Anti-Chinese social media slogan

Taiwan Number One ("TAIWAN #1", 台灣No.1) is a slogan coined in 2015 by American gamer Angrypug that angered Chinese players of a battle royale game H1Z1. It has since become a buzzword in online culture about cross-strait relations.

== Origin ==
H1Z1 was released on Steam's early access program on January 15, 2015. However, the game company did not provide dedicated servers for players from Asian countries such as China, Japan, South Korea, and Taiwan, causing a large number of players from these countries to join the servers in the United States, Europe, and Australia. This led to enmity between mainland China and Taiwan players being observed by Western gamers on the same server.

On October 18, 2015, American video game streamer Angrypug deliberately played the National Anthem of the Republic of China and displayed the Flag of the Republic of China while shouting "Taiwan Number One" during an H1Z1 game on a Twitch broadcast, prompting mainland Chinese gamers to shout "Fuck" and "Fuck your mom" in both English and Chinese language.

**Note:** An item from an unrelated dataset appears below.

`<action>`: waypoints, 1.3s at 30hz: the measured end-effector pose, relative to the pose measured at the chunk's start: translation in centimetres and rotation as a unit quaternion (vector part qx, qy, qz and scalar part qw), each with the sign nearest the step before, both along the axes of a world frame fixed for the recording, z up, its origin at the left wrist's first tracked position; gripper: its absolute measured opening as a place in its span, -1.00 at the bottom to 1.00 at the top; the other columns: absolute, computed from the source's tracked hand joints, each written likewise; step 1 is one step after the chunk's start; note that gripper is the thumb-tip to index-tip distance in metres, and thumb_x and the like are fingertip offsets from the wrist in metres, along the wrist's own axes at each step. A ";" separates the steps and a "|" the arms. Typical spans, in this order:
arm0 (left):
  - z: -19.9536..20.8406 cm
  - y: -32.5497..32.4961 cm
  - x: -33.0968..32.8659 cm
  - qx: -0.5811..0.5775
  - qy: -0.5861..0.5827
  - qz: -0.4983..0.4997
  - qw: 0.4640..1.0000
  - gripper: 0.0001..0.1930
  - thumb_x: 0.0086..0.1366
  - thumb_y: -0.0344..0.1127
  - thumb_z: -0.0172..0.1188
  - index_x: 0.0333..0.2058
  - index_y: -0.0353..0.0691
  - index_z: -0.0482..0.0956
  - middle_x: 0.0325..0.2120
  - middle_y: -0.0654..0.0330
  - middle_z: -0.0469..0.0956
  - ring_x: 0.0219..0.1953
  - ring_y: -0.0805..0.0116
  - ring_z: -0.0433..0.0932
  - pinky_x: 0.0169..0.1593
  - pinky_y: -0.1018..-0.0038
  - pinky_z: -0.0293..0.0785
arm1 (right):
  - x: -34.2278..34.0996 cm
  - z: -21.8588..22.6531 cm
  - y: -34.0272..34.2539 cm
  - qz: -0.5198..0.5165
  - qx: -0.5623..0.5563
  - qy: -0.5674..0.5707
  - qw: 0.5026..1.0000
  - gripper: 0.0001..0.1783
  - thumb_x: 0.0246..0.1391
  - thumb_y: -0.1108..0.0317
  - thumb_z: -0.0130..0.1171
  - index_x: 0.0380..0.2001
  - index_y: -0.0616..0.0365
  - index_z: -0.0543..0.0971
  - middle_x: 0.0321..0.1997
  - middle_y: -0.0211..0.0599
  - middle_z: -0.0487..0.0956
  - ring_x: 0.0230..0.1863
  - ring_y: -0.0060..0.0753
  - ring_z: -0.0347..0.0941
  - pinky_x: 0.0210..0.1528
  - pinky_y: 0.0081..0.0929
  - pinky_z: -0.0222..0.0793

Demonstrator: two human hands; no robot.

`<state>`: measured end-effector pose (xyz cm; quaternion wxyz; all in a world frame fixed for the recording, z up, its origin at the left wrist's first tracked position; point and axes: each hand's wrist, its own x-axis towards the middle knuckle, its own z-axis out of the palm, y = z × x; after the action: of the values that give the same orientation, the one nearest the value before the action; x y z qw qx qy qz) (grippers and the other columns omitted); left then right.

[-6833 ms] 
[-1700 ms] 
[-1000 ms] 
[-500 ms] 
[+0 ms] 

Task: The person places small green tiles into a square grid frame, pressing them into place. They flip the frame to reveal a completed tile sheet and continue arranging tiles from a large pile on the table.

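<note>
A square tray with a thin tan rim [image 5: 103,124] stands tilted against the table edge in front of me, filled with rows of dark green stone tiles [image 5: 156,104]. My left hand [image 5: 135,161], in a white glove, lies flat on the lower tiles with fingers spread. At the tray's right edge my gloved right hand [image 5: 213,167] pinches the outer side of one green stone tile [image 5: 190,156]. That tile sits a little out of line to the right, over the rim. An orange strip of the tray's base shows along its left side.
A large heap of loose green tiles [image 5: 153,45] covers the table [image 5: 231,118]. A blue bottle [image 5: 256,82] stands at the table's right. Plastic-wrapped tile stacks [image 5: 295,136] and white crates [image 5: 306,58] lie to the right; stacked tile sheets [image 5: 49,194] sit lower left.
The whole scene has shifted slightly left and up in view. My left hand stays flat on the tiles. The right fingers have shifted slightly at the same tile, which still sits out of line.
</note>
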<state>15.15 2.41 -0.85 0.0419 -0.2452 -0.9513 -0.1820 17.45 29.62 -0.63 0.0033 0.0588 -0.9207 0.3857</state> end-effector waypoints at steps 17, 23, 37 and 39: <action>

In the summer of 2017, the game was officially banned from being streamed on all major platforms under the jurisdiction of mainland China.

== Subsequent uses ==
On January 26, 2016, American streamer curvyllama played H1Z1 on a Twitch broadcast; after she had killed an opponent, the opponent cursed "Fuck your mom" in Mandarin Chinese and curvyllama, realizing that the opponent was a mainland Chinese player, fired back with "Taiwan Number One".

In August 2017, Taiwan won 26 gold, 34 silver and 30 bronze medals at the 2017 Summer Universiade. Taiwan's President Tsai Ing-wen shouted "台灣No.1！" (i.e. "Taiwan No. 1!") to praise the performances of national players such as badminton queen Tai Tzu-ying, who was ranked No. 1 in the world at the time.